With the advent of various advancements and developments in the PR world, it seems that there are still debates around Advertising Value Equivalents (AVE).
The ugly truth is that AVEs simply haven’t gone away, no matter how much some of us don’t truly see the use for them. This is because marketing managers can’t seem to get their heads around the fact that PR isn’t free publicity and can’t be measured by the column inch in a digital age. The good news is that the marketing and PR climate is changing, and in this new environment it will be impossible for AVEs to continue to matter. Here’s why:
- Big data is demonstrating the real return of PR programs. Data scientists and marketing analysts are being brought into the PR measurement conversation to show its true impact on business. Today, some organisations are defining exactly where PR fits into the path to showing accurate and meaningful returns on the bottom line. We are seeing AVEs being replaced with a custom media quality index that assesses media coverage based on the extent to which it contained elements that research showed would generate a certain outcome or meet a set objective.

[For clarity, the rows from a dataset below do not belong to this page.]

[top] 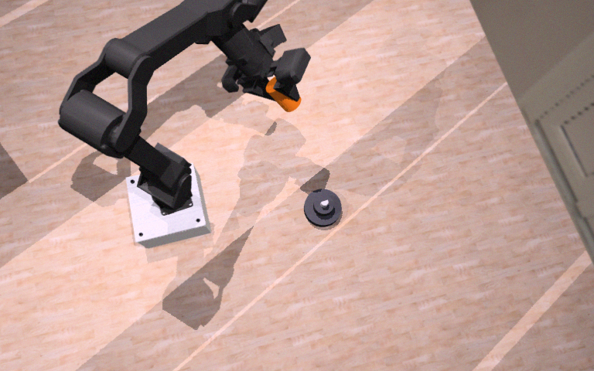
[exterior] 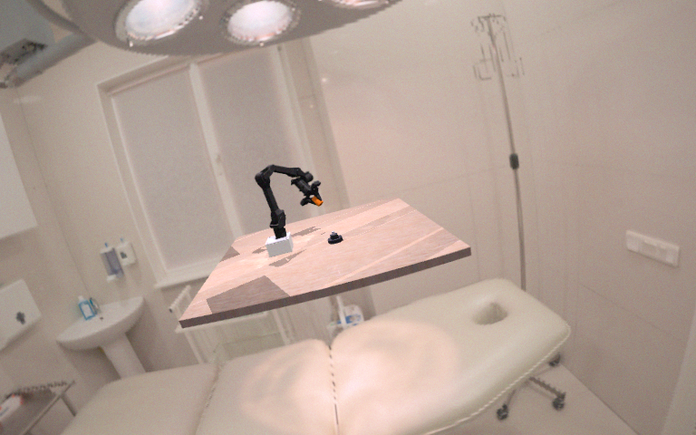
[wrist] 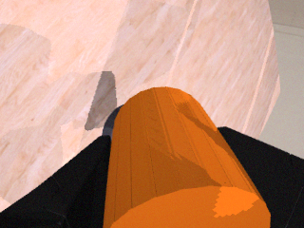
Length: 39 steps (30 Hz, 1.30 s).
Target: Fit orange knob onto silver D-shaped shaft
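Knob (top: pixel 286 101) (exterior: pixel 317 201) (wrist: pixel 163 157) clamped in part-open hand (top: pixel 282 90) (exterior: pixel 312 199) (wrist: pixel 163 142), tilted above tabletop (top: pixel 394 262) (exterior: pixel 359 256) (wrist: pixel 152 43); no readable writing.

A cream padded couch (exterior: pixel 400 359) stands near a white sink (exterior: pixel 105 323) and a window (exterior: pixel 202 153)

1 arm's gripper (exterior: pixel 314 199) is gripping the orange knob (exterior: pixel 317 201), tilted above the wooden table (exterior: pixel 380 266). The dark round pedestal (exterior: pixel 334 237) is standing at 5 o'clock from the knob, well apart.
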Each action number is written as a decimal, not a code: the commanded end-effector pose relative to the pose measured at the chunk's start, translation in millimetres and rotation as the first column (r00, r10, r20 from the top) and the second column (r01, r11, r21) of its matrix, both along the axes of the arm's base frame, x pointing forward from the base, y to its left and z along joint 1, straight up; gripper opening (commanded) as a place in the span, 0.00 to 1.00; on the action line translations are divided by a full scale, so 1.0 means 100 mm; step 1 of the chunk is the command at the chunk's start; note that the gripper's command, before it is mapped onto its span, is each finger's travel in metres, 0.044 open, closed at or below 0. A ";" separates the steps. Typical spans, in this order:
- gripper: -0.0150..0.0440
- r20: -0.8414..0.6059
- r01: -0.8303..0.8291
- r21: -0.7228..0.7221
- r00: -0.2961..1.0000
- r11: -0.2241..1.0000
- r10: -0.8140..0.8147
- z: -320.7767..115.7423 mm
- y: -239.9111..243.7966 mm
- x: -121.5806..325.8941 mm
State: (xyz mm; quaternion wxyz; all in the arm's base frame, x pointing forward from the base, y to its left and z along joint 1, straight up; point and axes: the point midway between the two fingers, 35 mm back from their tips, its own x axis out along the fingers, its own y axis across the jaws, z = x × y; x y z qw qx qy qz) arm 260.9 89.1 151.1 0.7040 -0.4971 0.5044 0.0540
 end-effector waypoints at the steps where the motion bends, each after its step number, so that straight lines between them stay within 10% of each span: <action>1: 0.25 -0.056 0.000 0.076 0.998 0.997 0.004 -0.02 -0.01 0.04; 24: 0.25 -0.457 0.102 0.423 0.882 0.900 0.115 -0.49 -0.13 0.19; 39: 0.25 -0.459 0.102 0.429 0.880 0.898 0.119 -1.20 -0.09 0.32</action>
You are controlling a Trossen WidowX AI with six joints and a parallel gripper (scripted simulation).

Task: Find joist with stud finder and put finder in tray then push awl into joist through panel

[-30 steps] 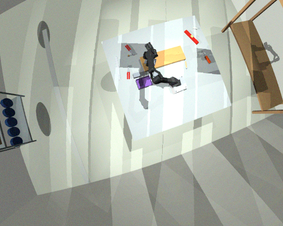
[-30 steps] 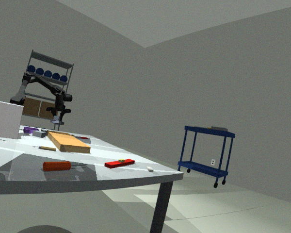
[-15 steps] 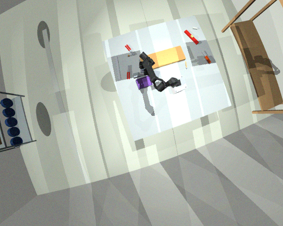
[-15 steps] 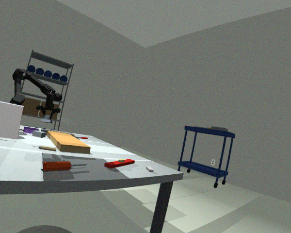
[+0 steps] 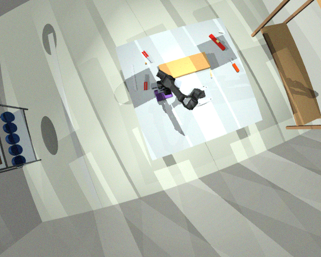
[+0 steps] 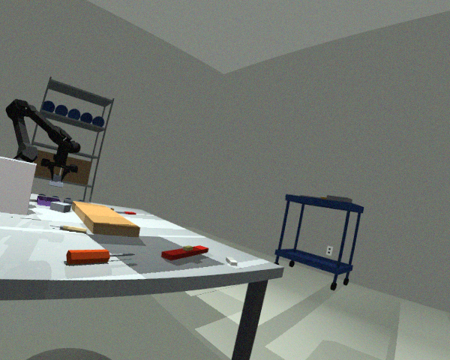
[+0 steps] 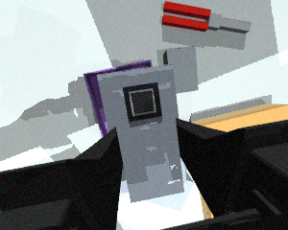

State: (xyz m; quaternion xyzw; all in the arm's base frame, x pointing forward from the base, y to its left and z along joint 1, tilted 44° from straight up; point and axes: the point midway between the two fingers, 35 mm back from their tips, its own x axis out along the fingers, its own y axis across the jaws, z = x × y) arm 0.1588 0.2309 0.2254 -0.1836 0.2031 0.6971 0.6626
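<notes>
From the left of the top view — the purple tray [image 5: 158, 96] [image 6: 46, 200] [image 7: 96, 103] sits left of center, with the gripper [image 5: 163, 89] [image 6: 57, 177] [image 7: 144, 125] above it, clamped on the gray stud finder [image 6: 56, 182] [image 7: 153, 149], which is off the table. Next, at upper center, lies the tan floor panel [image 5: 183, 63] [image 6: 105, 221] [image 7: 250, 117] — then the tan-handled awl [image 5: 211, 74] [image 6: 73, 229], just beside its right end. Farther right, the red level [image 5: 216, 42] [image 6: 184, 252] and orange screwdriver [image 5: 235, 67] [image 6: 87, 256] rest.
</notes>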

- Big numbers trigger bigger suspicions: Unfortunately some PR agencies out there sometimes report outrageous AVE numbers and marketing managers are becoming increasingly skeptical of the large impression and AVE numbers routinely reported by organisations. These days, data scientists are taking their place at the table and making data-driven decisions on the overall marketing mix. Inflated numbers are being questioned and are getting tossed in the garbage
- Correlating PR activity to conversions is an easy way to demonstrate PR’s contribution to potential revenue. The best you can do with AVEs is show how much you would have had to spend to get the exposure, disregarding that the actual values are widely assumed to be sometimes inflated. Given a choice, most businesspeople would prefer tracking revenue generation and cost effectiveness over hypotheticals.
- Forward-thinking companies are aligning PR metrics with business goals. Yes, unfortunately in this part of the world our clients do tell us that their business goal is to get lots of column inches—which is all that AVE is measuring—especially in a digital era when space is essentially unlimited, but most organizations define business goals for PR along the lines of “increased awareness, consideration or preference” or “generating qualified leads” or “improving our reputation.”

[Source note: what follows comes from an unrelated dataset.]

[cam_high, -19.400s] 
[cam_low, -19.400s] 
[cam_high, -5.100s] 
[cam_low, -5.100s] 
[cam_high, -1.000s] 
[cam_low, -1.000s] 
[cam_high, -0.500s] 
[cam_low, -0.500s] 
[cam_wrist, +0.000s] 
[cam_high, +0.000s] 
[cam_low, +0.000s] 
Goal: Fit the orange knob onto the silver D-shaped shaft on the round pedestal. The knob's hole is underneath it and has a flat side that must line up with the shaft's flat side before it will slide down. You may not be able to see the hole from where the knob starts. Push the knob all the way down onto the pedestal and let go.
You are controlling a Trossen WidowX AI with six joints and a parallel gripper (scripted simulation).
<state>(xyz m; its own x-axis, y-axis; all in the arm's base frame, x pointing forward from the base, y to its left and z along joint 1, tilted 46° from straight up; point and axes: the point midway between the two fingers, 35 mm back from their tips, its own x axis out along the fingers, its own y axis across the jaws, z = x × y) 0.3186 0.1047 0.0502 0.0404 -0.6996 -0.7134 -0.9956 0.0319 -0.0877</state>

With the arrival of less-expensive (or even free) tools for survey research, like Survey Monkey, it’s much easier to set up A/B and Pre/Post -tests of PR’s influence on messaging and perceptions.
Conversions make it easier to track leads and make an impact, and CRM systems make it possible to follow those leads that PR generates all the way through to a sale. So today, when management insists PR put dollar figures into its metrics, you can focus on cost efficiency instead of AVE.
Numerous PR organisations are demonstrating that their programs have a lower cost-per-message-communicated (CPMC) than other promotional efforts.
We’re probably stuck with AVEs for a while longer, but as an increasing amount of those in the know are starting to rely on good data, the fans of AVE economics will soon be forced to adapt to change.